Again the peaceful day protested loudly against de Sancerre’s noisy tricks, and the waters gained another victim from the worshippers of fire. There was no further hesitation aboard the great canoe. With paddles wielded by hands cold with fear, and arms bursting with the struggle to drive their boat beyond the fatal circle of a demon’s witchery, the sun-worshippers frantically urged their primitive war-ship upward against the current of this treacherous river of death. Laying his faithful gun upon the bank, de Sancerre watched his retreating foes for a happy moment.
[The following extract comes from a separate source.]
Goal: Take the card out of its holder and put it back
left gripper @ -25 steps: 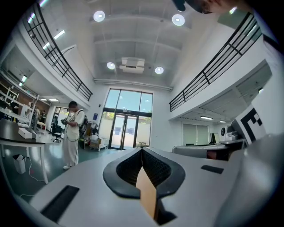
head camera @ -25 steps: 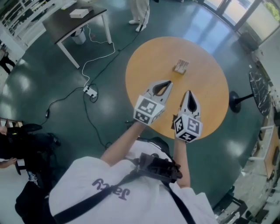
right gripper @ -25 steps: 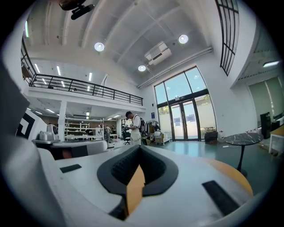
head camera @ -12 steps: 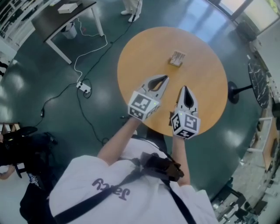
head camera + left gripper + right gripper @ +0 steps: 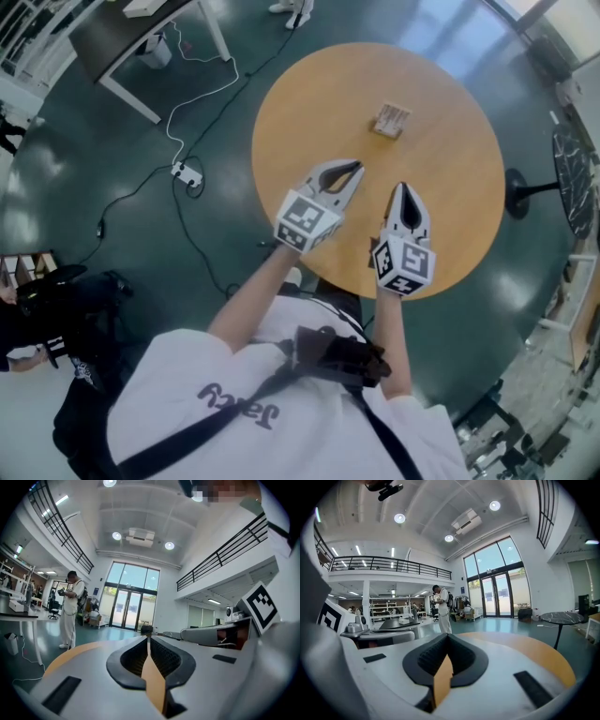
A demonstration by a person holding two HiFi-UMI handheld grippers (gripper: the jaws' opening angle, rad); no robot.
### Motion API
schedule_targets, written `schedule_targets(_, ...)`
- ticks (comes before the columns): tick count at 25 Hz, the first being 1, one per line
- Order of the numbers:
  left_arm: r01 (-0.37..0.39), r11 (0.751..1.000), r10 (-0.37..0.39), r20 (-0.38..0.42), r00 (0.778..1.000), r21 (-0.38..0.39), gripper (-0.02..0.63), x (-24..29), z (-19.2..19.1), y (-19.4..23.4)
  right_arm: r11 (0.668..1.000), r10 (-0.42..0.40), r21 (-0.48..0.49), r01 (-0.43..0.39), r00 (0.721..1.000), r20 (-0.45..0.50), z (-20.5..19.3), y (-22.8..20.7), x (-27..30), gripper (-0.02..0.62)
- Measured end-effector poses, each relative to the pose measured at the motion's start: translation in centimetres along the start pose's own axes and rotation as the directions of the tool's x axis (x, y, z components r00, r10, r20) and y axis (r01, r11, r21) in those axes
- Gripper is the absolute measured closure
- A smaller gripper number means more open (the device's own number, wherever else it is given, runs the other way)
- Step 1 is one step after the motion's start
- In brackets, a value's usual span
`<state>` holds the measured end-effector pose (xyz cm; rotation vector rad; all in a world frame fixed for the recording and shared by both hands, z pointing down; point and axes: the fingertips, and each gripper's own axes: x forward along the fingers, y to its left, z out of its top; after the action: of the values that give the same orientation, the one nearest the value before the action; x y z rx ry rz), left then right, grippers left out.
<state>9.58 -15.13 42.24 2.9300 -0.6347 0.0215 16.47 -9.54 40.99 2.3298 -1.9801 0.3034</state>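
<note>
Round orange desk (image 5: 450, 187): the card holder (image 5: 389, 119) stands on its far half, alone and untouched. It is too small to tell whether the card sits inside.

Left tongs (image 5: 354, 171): closed, jaw tips meeting, nothing between them. They hang over the near part of the desk, well short of the holder.

Right tongs (image 5: 405, 189): closed and empty, just beside the left pair, also short of the holder.

Floor: a white power strip (image 5: 187, 173) with its cable lies left of the desk. A person (image 5: 70, 609) stands further off in the hall.
</note>
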Motion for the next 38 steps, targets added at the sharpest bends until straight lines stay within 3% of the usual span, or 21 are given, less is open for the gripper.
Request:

Removing his torn bonnet with a flourish from his throbbing head, he made a stately bow, unheeded by the terrified canoemen, and cried gayly:

Adieu, messieurs! They’ll hear of you in France anon! And then beware! Adieu!”

With a light heart and feet which seemed to spurn the sloping bank, de Sancerre rushed toward the hut in which the woman of his love had been listening in terror to the scolding of his gun.

“Behold me, mademoiselle,” he cried, jubilantly, as he drew the trembling girl to his breast, “a musketeer who wastes no powder upon his foes! I kiss your lips, my life and love! The prayers you sent to Heaven, I well know, have saved our lives again! Another kiss—and so we will embark.”